Buyers of CDPs must identify their use cases and map said use cases to the appropriate technology, according to Michael Harrison, managing partner of the Winterberry Group. "In addition," he added, "marketers need to have a data lake to store their data, enabling them to be less reliant on the CDP, so they can pivot if their platform is acquired by a platform that does not align with the brand's overall technology roadmap."
What's Next for CDPs?
So is the CDP market an “everyone’s up for grabs” space in terms of acquisitions? Harrison predicts the market will see "significant compression" over the next year to two. Large-scale players will be obvious acquisition targets by the martech platforms, cloud-storage solutions and potentially service providers such as the holding companies and system integrators. Smaller CDPs will fight over the lower mid-market and will most likely merge to provide more robust offerings or pivot into other categories such as consent management.
"There are many CDPs that have raised quite a bit of money over the last three to four years and have not demonstrated the necessary growth to sustain their business model," Harrison added. "There will be many more moves in the CDP market. We would not be surprised to see one of the clouds that have attempted to develop their solution to acquire a scaled provider to provide functionality and expertise."

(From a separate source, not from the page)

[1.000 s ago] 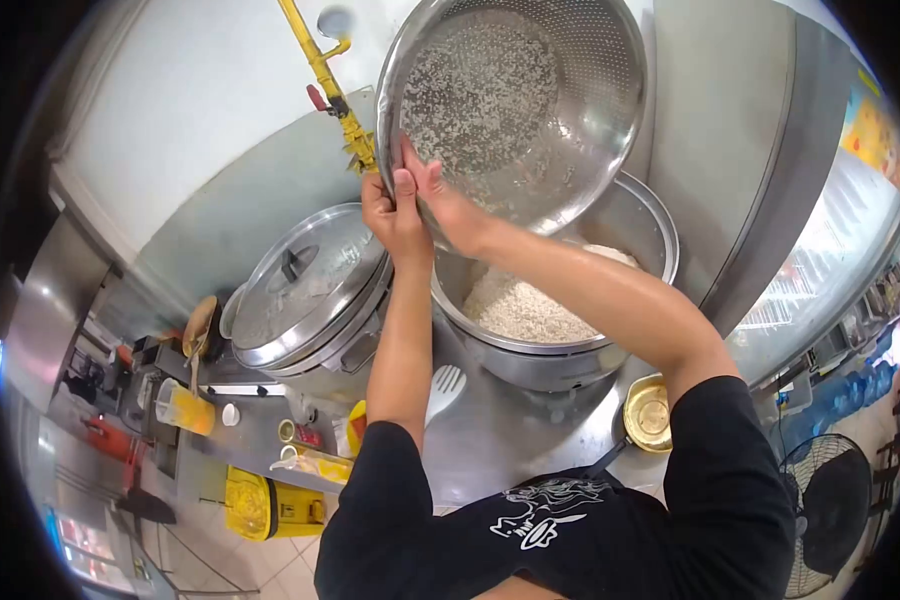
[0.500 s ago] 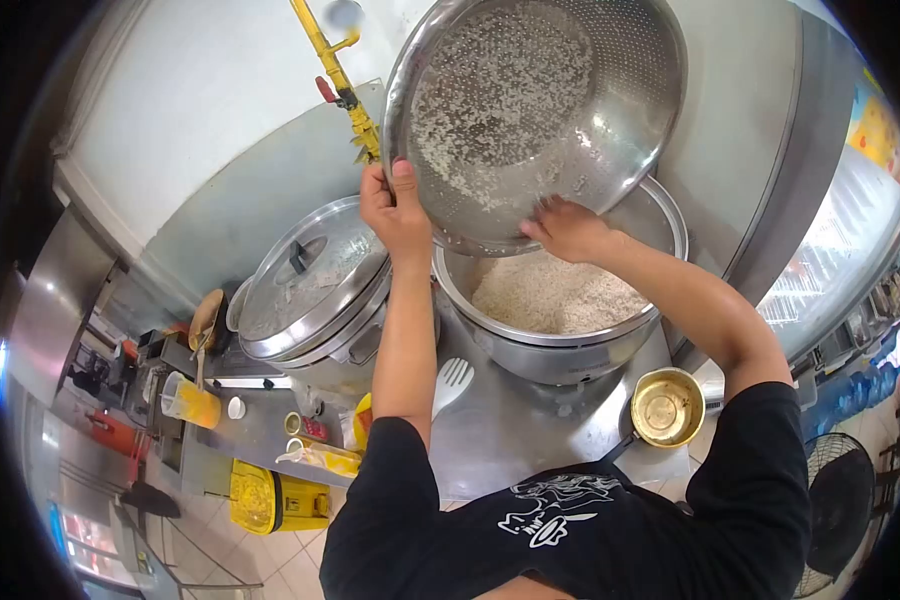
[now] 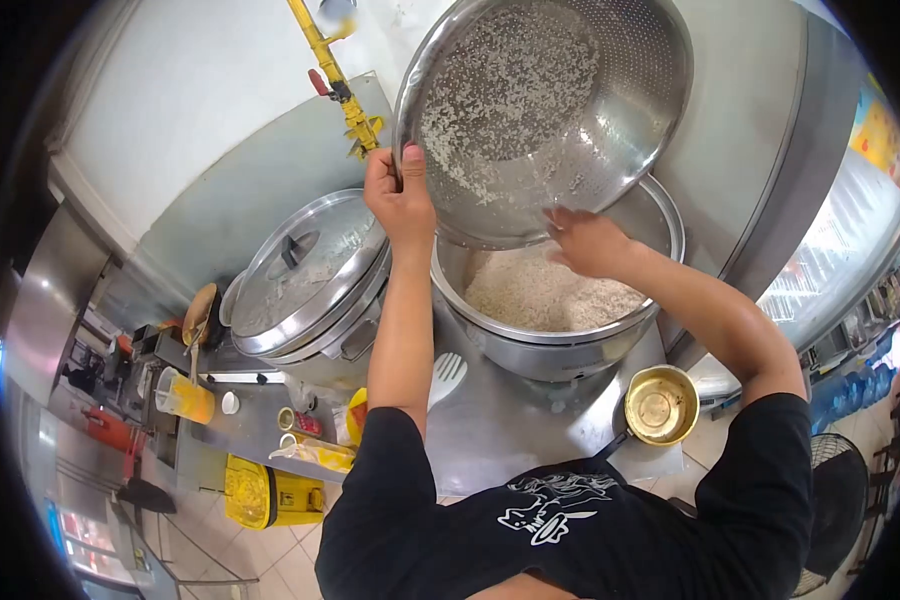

CDPs have become increasingly crowded market and remain an important capability to power any kind of customer interaction capability, France added.
“That said, there will still be a healthy market for the higher-performing stand-alone CDPs. The reality is that not one of these approaches — stand-alone CDPs, marketing suite CDPs, customer data integration platforms, etc. — can address all of the needs and challenges companies have with their customer data. Building a ‘single view of the customer’ is still in the eye of the beholder — and up to them to make happen,” said France.